Activity → An exact transcription of all the records below is required, without any images.

Provided records →
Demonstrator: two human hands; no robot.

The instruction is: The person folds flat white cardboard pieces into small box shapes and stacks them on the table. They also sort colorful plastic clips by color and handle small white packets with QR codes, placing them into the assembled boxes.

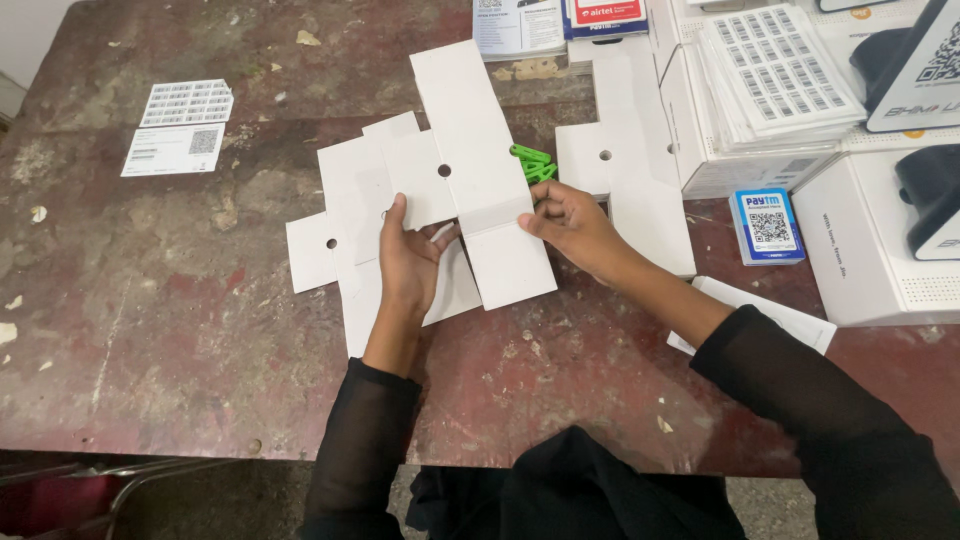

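While I watch remotely, left hand (408, 262) and right hand (566, 222) each pinch an unfolded white card blank (470, 165) lying flat on the tabletop (170, 330); no folds made, green clips (533, 163) untouched.

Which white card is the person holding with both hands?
The top card in the middle: left hand and right hand grip its sides. The other cards lie flat beneath or beside it.
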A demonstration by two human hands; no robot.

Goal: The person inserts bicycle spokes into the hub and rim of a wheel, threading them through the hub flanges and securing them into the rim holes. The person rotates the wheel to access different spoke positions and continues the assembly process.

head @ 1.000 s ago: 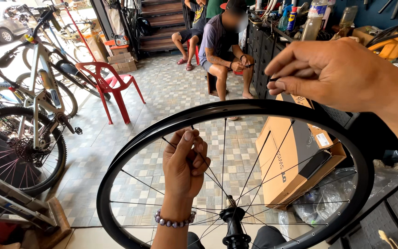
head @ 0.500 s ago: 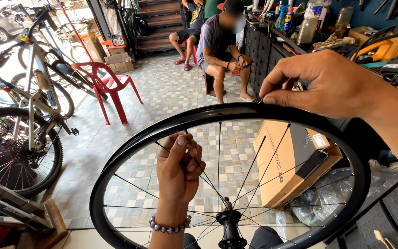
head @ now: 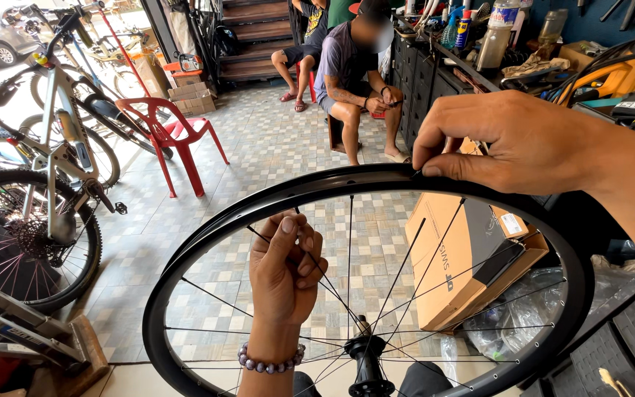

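Observation:
A black bicycle wheel rim (head: 207,242) with thin black spokes and a black hub (head: 367,356) stands upright in front of me. My left hand (head: 284,272), with a bead bracelet on its wrist, reaches up inside the wheel and pinches a spoke (head: 328,283) between fingers and thumb. My right hand (head: 512,143) rests on the top of the rim, its fingertips pinching something small at the rim's outer edge.
A white bicycle (head: 45,162) stands at left beside a red plastic chair (head: 170,132). An open cardboard box (head: 464,254) lies behind the wheel. Two people sit by the stairs at the back. A cluttered workbench (head: 523,59) runs along the right.
The wheel has shifted slightly right and lower in view. My right hand has slid a little along the rim's top. My left hand stays on the spokes.

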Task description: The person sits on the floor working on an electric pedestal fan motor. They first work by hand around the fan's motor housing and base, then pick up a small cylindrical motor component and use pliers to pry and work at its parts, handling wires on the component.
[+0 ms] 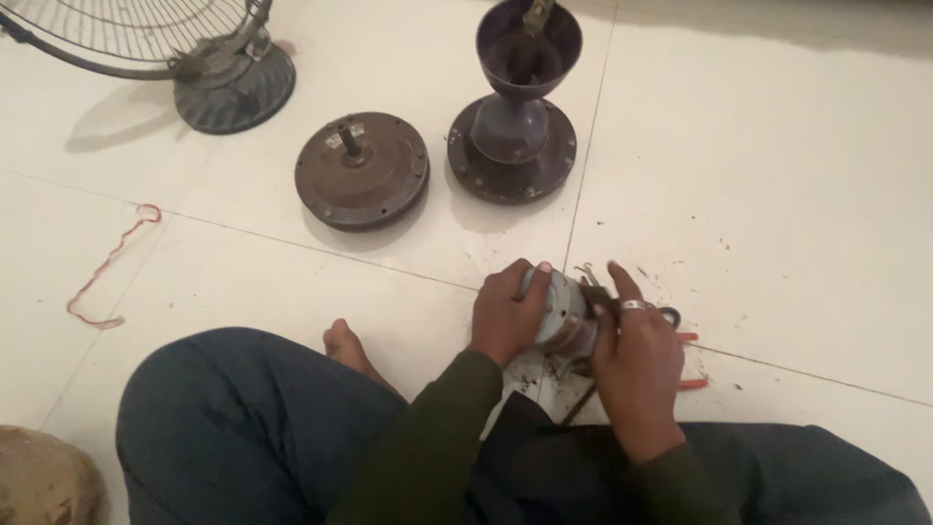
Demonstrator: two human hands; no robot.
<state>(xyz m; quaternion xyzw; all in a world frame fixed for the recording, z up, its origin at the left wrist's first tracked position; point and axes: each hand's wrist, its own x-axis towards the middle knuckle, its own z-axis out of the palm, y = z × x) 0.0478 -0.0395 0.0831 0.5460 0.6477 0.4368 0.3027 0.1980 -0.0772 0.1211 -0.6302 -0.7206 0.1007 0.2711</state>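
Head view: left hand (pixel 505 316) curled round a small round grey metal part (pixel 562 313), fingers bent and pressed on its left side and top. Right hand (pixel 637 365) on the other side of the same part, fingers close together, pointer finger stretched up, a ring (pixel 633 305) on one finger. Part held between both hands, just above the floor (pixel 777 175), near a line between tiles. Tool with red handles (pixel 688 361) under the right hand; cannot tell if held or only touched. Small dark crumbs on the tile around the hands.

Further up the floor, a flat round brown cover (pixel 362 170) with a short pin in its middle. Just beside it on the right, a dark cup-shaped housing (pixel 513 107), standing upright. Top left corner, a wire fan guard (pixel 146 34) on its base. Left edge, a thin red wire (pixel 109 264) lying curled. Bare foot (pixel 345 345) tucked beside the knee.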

Result for this task →
Demonstrator: two human hands; no robot.

The instruction is: The person folds flat white cardboard pieces into small box shapes and stacks them on the table. They also sort colorful plastic clips by color and handle small white packets with QR codes, placing them into the assembled boxes.


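While I watch remotely, left hand (408, 262) and right hand (566, 222) each pinch an unfolded white card blank (470, 165) lying flat on the tabletop (170, 330); no folds made, green clips (533, 163) untouched.

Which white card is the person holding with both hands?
The top card in the middle: left hand and right hand grip its sides. The other cards lie flat beneath or beside it.
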A demonstration by two human hands; no robot.

Goal: The person inserts bicycle spokes into the hub and rim of a wheel, threading them through the hub flanges and securing them into the rim holes. The person rotates the wheel to access different spoke positions and continues the assembly process.

head @ 1.000 s ago: 
head @ 0.500 s ago: 
head @ now: 

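Observation:
A black bicycle wheel rim (head: 207,242) with thin black spokes and a black hub (head: 367,356) stands upright in front of me. My left hand (head: 284,272), with a bead bracelet on its wrist, reaches up inside the wheel and pinches a spoke (head: 328,283) between fingers and thumb. My right hand (head: 512,143) rests on the top of the rim, its fingertips pinching something small at the rim's outer edge.
A white bicycle (head: 45,162) stands at left beside a red plastic chair (head: 170,132). An open cardboard box (head: 464,254) lies behind the wheel. Two people sit by the stairs at the back. A cluttered workbench (head: 523,59) runs along the right.
The wheel has shifted slightly right and lower in view. My right hand has slid a little along the rim's top. My left hand stays on the spokes.
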
Task description: The person sits on the floor working on an electric pedestal fan motor. They first work by hand around the fan's motor housing and base, then pick up a small cylindrical motor component and use pliers to pry and work at its parts, handling wires on the component.
[+0 ms] 
Demonstrator: two human hands; no robot.
<state>(xyz m; quaternion xyzw; all in a world frame fixed for the recording, z up, its origin at the left wrist's first tracked position; point and axes: each hand's wrist, its own x-axis towards the middle knuckle, its own z-axis out of the palm, y = z × x) 0.0478 -0.0395 0.0831 0.5460 0.6477 0.4368 0.3027 0.1980 -0.0772 0.1211 -0.6302 -0.7206 0.1007 0.2711</state>
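Head view: left hand (pixel 505 316) curled round a small round grey metal part (pixel 562 313), fingers bent and pressed on its left side and top. Right hand (pixel 637 365) on the other side of the same part, fingers close together, pointer finger stretched up, a ring (pixel 633 305) on one finger. Part held between both hands, just above the floor (pixel 777 175), near a line between tiles. Tool with red handles (pixel 688 361) under the right hand; cannot tell if held or only touched. Small dark crumbs on the tile around the hands.

Further up the floor, a flat round brown cover (pixel 362 170) with a short pin in its middle. Just beside it on the right, a dark cup-shaped housing (pixel 513 107), standing upright. Top left corner, a wire fan guard (pixel 146 34) on its base. Left edge, a thin red wire (pixel 109 264) lying curled. Bare foot (pixel 345 345) tucked beside the knee.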

The required output is complete.